### EXERCISE DETAILS
Find every line below with the word "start". Then give only how many there are.
:::::
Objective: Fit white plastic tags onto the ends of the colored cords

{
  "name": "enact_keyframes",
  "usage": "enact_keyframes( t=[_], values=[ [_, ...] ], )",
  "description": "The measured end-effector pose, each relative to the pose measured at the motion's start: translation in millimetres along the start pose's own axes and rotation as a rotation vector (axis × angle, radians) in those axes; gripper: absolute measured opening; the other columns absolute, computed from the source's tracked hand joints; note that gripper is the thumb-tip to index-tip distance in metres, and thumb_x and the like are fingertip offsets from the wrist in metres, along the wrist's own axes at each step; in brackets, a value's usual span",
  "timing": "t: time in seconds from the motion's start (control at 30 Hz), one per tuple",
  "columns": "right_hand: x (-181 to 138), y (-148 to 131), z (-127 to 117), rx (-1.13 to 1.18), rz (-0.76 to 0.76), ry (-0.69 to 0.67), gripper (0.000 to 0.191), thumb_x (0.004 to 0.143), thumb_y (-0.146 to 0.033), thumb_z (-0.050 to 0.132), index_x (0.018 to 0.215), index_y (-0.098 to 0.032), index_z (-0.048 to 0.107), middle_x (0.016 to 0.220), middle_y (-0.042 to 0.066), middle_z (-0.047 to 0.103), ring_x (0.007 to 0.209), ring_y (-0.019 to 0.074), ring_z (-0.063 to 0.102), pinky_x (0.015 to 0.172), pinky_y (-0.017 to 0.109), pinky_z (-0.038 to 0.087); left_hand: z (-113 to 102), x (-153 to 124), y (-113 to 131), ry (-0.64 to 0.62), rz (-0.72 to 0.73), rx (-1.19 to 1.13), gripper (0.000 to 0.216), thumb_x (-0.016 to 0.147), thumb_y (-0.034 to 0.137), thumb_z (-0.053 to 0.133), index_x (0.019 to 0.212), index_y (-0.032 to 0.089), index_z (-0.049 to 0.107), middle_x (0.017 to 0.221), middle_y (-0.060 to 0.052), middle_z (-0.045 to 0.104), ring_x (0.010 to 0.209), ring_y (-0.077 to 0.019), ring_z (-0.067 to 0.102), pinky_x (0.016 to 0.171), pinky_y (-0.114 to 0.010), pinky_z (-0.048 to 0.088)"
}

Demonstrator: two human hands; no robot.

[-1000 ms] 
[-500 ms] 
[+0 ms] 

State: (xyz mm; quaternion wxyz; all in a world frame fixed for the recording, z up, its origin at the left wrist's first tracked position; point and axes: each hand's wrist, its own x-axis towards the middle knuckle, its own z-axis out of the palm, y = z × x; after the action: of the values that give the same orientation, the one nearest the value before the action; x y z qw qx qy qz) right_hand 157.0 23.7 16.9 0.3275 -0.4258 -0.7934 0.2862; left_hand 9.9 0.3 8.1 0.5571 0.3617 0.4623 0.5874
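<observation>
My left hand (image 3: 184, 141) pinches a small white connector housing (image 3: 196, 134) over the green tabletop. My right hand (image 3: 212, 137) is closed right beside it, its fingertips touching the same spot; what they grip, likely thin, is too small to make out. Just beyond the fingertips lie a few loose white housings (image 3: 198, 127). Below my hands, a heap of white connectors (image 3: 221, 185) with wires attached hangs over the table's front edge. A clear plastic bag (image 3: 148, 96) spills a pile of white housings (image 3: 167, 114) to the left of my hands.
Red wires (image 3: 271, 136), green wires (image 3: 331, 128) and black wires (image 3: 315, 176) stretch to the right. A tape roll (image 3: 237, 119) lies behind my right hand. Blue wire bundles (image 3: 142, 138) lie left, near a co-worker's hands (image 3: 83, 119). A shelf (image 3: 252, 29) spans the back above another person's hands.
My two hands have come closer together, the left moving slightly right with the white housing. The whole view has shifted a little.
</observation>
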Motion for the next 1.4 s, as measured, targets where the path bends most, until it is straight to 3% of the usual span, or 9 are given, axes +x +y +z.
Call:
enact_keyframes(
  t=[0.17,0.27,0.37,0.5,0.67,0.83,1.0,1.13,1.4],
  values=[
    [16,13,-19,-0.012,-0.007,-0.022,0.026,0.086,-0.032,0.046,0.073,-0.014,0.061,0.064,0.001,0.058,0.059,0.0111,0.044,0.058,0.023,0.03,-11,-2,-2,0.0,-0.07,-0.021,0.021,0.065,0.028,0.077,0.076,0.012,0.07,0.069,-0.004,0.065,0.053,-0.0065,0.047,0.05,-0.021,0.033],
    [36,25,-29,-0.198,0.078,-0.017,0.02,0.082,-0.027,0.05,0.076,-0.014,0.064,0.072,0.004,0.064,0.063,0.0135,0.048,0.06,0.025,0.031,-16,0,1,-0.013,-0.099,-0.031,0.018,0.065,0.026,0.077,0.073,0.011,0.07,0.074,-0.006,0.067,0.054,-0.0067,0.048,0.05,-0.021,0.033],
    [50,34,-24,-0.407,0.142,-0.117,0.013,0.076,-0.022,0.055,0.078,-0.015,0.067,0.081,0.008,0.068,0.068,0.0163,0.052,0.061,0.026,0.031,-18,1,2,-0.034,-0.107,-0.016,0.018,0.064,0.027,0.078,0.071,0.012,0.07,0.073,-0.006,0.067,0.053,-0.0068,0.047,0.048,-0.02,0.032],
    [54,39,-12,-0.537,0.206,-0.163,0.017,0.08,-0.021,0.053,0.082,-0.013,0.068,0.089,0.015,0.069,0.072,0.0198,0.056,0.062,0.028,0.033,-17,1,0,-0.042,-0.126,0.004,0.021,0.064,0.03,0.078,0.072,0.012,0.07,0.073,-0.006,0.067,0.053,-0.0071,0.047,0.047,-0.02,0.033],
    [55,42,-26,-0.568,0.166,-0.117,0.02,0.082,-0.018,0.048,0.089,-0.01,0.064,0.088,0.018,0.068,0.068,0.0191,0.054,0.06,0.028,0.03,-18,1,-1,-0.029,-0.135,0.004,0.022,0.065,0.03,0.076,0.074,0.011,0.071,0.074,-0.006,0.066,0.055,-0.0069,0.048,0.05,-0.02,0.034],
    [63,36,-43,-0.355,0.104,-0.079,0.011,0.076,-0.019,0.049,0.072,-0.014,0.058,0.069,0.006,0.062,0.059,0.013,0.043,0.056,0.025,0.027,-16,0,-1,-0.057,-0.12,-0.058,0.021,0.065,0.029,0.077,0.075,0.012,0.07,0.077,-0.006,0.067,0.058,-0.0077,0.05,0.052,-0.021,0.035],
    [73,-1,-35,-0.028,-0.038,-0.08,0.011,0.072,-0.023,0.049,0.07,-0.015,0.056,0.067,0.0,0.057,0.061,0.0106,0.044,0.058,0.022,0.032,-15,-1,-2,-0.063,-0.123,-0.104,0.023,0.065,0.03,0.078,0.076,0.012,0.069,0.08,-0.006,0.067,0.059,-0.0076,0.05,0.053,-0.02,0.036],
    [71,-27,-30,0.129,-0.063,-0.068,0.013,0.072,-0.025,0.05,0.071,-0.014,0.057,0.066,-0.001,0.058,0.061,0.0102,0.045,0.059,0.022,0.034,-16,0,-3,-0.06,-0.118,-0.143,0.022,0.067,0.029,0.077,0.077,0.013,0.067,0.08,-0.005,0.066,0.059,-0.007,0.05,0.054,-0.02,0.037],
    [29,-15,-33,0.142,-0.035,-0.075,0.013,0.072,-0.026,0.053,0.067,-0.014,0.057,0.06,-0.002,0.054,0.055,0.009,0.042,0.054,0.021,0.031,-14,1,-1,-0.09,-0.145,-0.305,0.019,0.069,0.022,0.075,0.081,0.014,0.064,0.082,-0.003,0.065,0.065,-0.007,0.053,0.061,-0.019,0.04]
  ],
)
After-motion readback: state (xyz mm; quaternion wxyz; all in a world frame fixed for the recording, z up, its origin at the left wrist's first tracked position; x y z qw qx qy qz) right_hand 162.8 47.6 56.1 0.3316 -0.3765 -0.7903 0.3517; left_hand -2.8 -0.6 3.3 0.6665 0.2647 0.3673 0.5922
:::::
### OUTPUT OF THE EXERCISE
2